A borrower has to pay an interest of 10-11% when he/she takes loan against mutual funds. This rate is as per the terms and conditions set by the financier as well as the loan tenure. Loan against mutual funds unit is a secured loan and hence the rate of interest is low as compared to personal loans. Also, if your credit score is good, the interest rate could be even less but solely at the bank manager’s discretion.
Lien on mutual funds-removal process
After a borrower repays the loan amount, he/she can request the banks to remove the lien form the mutual funds. Also if you have partially repaid your loan then too you can ask for the partial removal. In such a situation, some units will be freed while the rest would still be under lien.

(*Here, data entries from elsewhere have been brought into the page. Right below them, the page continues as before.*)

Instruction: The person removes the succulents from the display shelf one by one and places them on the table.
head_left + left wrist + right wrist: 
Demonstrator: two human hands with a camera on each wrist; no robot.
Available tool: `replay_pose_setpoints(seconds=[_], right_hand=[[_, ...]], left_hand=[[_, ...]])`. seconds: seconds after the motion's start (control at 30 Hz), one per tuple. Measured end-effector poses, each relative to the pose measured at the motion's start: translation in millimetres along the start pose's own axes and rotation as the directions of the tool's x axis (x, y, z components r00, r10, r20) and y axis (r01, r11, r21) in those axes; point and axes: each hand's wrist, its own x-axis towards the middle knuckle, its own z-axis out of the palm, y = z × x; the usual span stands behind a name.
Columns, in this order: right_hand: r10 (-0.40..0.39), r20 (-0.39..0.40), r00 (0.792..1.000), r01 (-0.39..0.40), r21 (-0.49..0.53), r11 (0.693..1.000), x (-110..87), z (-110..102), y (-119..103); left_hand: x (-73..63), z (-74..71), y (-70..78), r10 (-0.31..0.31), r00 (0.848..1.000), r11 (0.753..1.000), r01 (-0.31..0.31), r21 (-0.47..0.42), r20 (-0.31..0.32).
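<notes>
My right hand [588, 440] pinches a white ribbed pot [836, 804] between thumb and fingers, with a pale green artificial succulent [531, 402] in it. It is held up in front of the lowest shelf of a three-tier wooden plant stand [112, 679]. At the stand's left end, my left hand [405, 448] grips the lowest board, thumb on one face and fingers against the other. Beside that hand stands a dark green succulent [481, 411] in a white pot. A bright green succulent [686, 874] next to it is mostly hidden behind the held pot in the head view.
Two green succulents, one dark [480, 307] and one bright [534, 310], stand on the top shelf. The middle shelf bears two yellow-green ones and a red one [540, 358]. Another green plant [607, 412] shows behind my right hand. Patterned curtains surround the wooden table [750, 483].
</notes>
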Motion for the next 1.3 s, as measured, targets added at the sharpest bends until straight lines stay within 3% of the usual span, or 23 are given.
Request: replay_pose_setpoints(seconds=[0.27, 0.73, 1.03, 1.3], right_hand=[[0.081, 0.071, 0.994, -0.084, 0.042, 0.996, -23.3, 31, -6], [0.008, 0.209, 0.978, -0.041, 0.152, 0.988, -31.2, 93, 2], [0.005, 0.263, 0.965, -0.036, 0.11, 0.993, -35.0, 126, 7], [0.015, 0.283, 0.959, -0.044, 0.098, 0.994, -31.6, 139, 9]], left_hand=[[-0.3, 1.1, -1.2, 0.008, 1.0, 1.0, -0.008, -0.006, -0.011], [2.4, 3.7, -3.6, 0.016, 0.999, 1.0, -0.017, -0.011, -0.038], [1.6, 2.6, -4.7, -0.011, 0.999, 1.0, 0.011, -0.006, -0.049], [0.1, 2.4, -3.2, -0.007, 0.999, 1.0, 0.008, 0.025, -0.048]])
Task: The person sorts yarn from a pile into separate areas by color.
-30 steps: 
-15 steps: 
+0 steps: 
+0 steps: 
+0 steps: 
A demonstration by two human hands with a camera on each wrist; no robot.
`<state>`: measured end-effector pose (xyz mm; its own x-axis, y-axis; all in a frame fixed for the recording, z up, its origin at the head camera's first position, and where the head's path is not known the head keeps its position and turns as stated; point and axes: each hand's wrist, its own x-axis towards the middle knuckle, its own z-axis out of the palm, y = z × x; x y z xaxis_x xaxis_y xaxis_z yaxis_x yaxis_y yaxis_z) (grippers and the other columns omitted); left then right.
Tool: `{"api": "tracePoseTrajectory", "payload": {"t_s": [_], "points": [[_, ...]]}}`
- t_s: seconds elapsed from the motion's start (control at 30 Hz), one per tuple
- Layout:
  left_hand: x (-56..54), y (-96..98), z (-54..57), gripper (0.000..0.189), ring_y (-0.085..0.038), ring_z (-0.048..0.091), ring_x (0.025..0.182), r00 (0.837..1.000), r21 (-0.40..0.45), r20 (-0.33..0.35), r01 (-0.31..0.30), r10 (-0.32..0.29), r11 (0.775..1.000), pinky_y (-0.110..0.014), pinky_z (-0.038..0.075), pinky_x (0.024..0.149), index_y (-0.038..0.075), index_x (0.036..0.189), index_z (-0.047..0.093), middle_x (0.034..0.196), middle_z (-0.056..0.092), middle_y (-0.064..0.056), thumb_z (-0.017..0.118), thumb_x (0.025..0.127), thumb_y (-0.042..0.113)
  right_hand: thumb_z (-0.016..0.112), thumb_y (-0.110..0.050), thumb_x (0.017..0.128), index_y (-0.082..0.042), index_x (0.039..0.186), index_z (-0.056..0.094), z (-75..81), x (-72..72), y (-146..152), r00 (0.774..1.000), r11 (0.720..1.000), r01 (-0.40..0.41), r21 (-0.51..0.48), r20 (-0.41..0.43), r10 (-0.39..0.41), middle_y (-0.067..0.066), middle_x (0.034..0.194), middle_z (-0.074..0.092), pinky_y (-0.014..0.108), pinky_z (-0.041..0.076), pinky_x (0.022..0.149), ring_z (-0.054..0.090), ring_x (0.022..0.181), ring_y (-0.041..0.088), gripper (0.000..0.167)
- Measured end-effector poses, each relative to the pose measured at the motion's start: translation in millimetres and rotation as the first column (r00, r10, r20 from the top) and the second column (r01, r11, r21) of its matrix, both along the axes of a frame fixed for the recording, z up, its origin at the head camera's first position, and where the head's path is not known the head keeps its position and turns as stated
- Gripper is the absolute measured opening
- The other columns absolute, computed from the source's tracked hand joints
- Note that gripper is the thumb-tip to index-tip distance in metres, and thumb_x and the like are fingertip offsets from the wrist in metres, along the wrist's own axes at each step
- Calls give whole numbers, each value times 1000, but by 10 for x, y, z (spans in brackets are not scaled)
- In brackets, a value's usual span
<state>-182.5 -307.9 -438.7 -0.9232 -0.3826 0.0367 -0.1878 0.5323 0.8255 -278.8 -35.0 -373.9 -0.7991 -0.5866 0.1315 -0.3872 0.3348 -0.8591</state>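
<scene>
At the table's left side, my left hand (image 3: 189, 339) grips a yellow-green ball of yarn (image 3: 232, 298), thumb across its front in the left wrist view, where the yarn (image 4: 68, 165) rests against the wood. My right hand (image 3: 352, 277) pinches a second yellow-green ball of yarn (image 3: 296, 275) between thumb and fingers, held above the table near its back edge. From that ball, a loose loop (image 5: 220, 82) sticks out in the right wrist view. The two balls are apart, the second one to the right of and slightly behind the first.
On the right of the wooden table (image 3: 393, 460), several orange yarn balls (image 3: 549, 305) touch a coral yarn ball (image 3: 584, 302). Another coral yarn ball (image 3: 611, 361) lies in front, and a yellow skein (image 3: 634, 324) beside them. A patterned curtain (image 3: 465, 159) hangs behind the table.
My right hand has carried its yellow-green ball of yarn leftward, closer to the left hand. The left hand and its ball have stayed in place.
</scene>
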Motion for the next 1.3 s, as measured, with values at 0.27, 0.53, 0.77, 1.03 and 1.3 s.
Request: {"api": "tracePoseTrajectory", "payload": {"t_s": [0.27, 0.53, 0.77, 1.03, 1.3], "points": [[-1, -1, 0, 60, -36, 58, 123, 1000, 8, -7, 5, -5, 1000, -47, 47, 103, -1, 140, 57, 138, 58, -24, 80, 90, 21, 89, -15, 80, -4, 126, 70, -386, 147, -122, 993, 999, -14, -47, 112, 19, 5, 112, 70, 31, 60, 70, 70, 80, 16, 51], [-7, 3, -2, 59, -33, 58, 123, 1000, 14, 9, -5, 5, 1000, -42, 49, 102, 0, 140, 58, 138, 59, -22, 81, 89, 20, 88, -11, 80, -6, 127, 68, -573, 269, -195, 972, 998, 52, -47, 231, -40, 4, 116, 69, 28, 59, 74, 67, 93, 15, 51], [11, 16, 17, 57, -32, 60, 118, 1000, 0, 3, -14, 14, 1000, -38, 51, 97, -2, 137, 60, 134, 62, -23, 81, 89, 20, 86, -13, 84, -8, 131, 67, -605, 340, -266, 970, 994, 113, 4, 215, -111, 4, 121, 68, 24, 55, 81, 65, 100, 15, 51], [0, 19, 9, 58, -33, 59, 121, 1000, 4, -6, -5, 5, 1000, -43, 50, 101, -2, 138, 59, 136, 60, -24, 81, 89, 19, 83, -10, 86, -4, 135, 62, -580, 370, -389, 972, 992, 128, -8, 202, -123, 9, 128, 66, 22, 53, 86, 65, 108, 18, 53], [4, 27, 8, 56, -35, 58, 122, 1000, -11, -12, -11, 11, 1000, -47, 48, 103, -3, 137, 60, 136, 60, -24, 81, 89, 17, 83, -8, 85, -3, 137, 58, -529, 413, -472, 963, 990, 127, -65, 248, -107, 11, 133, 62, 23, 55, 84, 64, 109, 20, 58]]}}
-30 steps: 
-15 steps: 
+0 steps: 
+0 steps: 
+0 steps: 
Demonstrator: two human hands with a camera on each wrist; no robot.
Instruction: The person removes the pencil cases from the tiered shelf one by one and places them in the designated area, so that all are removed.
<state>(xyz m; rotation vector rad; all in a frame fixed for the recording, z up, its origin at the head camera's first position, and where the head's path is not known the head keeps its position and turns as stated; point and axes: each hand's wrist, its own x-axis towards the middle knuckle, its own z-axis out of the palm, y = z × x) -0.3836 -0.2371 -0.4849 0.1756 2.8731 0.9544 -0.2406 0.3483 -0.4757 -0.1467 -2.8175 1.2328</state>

In case a borrower becomes a defaulter, then the lien can be reinforced again.
Advantages of loan against mutual funds
- In case you want to take a quick loan, then borrowing against mutual funds is the best option.
- If you think your mutual fund investment is lying idle, then taking loan against them is a good way to increase potential return on your investment as well as quickly raise capital for short-term financial requirements.
- If you opt for a loan against your mutual fund units you would not have to sell your units hence your financial plan and fund ownership remains intact.
- Interest rates on a loan against mutual funds are lower than other personal loans.
So with all such advantages, Loan against mutual funds can be a much better option as compared to other traditional loans.